# Deploying DAGs with Git and CI — Apache Airflow: Orchestrate Data Pipelines

Source: https://www.geekswithgeeks.com/en/airflow/scale-deploy-ci

> Keep DAGs in Git, test them in CI and sync them to the environment.

## DAGs are code

Treat DAGs like application code: keep them in a **Git** repository, review changes through pull requests, and deploy through a pipeline rather than copying files by hand. Common patterns are **git-sync** (a sidecar that pulls the repository into the DAGs folder), baking DAGs into the container image, or syncing to object storage on managed services. In CI, at minimum run linting and **import tests**: load every DAG file with `DagBag` and fail the build if any file has import errors. Pin Airflow and provider versions, and test upgrades in staging first.

## A DAG import test

Run with `pytest` in CI. It catches syntax errors, bad imports and cycles before the scheduler sees them. The `dags/` folder path is yours.

```python
from airflow.models import DagBag

def test_no_import_errors():
    bag = DagBag(dag_folder="dags/", include_examples=False)
    assert not bag.import_errors, bag.import_errors

def test_dags_have_owner_and_tags():
    bag = DagBag(dag_folder="dags/", include_examples=False)
    for dag_id, dag in bag.dags.items():
        assert dag.tags, f"{dag_id} has no tags"
```

## Test a DAG end to end locally

`airflow dags test <dag_id> <date>` runs a DAG once in a single process without the scheduler, which is a fast way to debug logic before deploying.

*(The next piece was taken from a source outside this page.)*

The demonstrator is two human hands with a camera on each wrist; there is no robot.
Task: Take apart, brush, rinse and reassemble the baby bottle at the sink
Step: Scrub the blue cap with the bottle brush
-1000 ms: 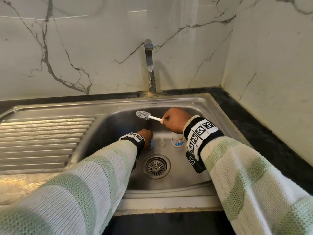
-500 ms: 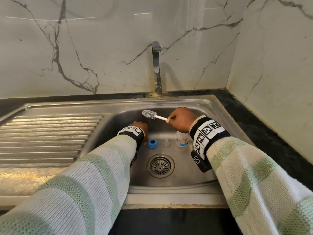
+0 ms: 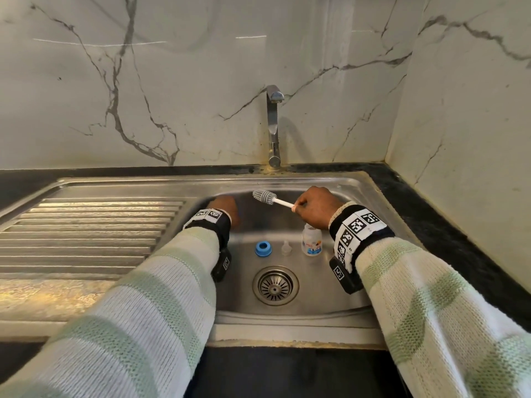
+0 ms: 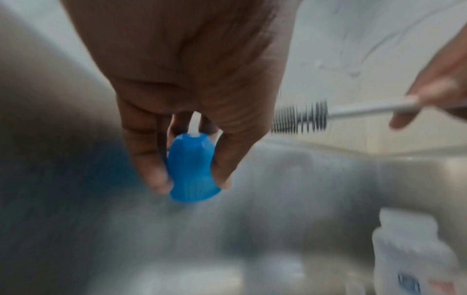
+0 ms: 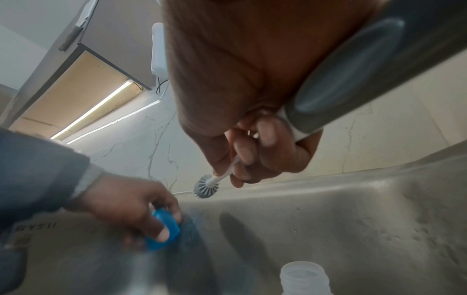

**Quiz:** What does a DagBag import test catch?

- [x] Syntax errors, bad imports and cycles in DAG files
- [ ] Network outages
- [ ] Slow queries in the warehouse
- [ ] Wrong business logic automatically

*Answer:* Syntax errors, bad imports and cycles in DAG files. It loads the DAG files the way the scheduler would and reports anything that fails to parse.